# Mother in law is on welfare and just got less than 100K in capital gain from Europe



## bobert7 (Sep 24, 2011)

Hi guys, this is take 2 on trying to post this.

So here's the situation.
My mother in law is on welfare, and recently, she sold an apartment she had in europe, and an apartment that she inherited with 2 more siblings.

She made about 67K Euros, but has to pay some bills there so we're looking at her having about 30K in hand.

She wants to gift my wife and I some money, and the rest build a nest egg for herself and my father-in-law.

I know we wont be taxed cause it's a gift, but what are the tax implications for her? If it's less than 100K (which it is) does she have to report it? Or maybe she might be asked how she came across the money.
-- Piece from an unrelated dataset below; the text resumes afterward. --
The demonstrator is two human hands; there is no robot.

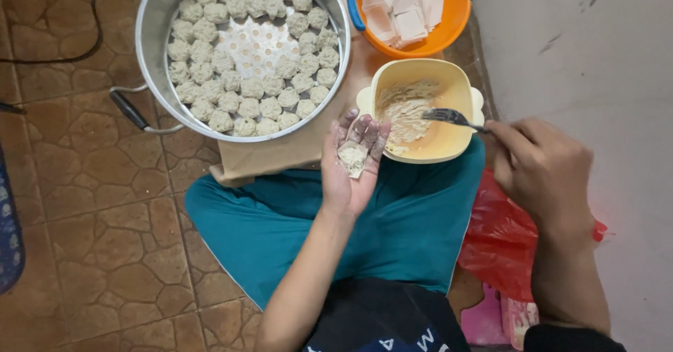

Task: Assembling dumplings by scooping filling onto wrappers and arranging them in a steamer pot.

Does anyone know where i can find info on what implications it might have on her welfare?

Thanks


----------



## Karen (Jul 24, 2010)

I know nothing about the legal/tax implications of your mother-in-law's inheritance, but my first thought on reading your post was that she has no moral right to be gifting any of that money to anyone while she's on welfare.


----------



## MoneyGal (Apr 24, 2009)

What is "welfare," exactly, in her case? Is it OAS/GIS?

Has she been reporting her interest in this foreign real property on her Canadian tax returns (if she is required to...It isn't clear from what you posted)?

The short, generic answer is that she is going to have to report the capital gain on a Form T1135, and she will likely have to pay capital gains tax on the gain, and she may receive a credit for any income tax paid to the country in which the property was held. 

She shouldn't be too quick to distribute the proceeds until she knows what the after-tax amount is.


----------



## marina628 (Dec 14, 2010)

Depends if her goal is protect her welfare check....


----------



## OhGreatGuru (May 24, 2009)

bobert7 said:


> ...she sold an apartment she had in europe, and an apartment that she inherited with 2 more siblings.
> 
> She made about 67K Euros, but has to pay some bills there so we're looking at her having about 30K in hand.
> ...
> I know we wont be taxed cause it's a gift, but what are the tax implications for her? If it's less than 100K (which it is) does she have to report it? Or maybe she might be asked how she came across the money.


Whether it was more or less than $100K is immaterial. She to has declare her foreign income. (You are thinking of the question on the T1 about whether or not you own more than $100K of foreign property.) 

From the sound of things her share of the 2 properties did not add up to more than $100k, so she may not be in any trouble for not reporting them previously.

If the inherited apartment was very recently inherited, there is no inheritance tax in Canada. However, if she & her siblings inherited it some time ago, and it appreciated in value, she owes capital gains tax on the increase in value from the time that she inherited it. The estate papers ought to have a valuation at the time of death.

The apartment she owns outright she owes capital gains tax on the difference between her "adjusted cost base" and her disposition price. If she is paying bills "there", and they are related to the cost of caring for or disposing of the property they can possibly be deducted from her net profit for the sales. But ti would depend on what the "bills" were for. Also, if this was an income property, and she has not been declaring the income, she should consult a tax lawyer.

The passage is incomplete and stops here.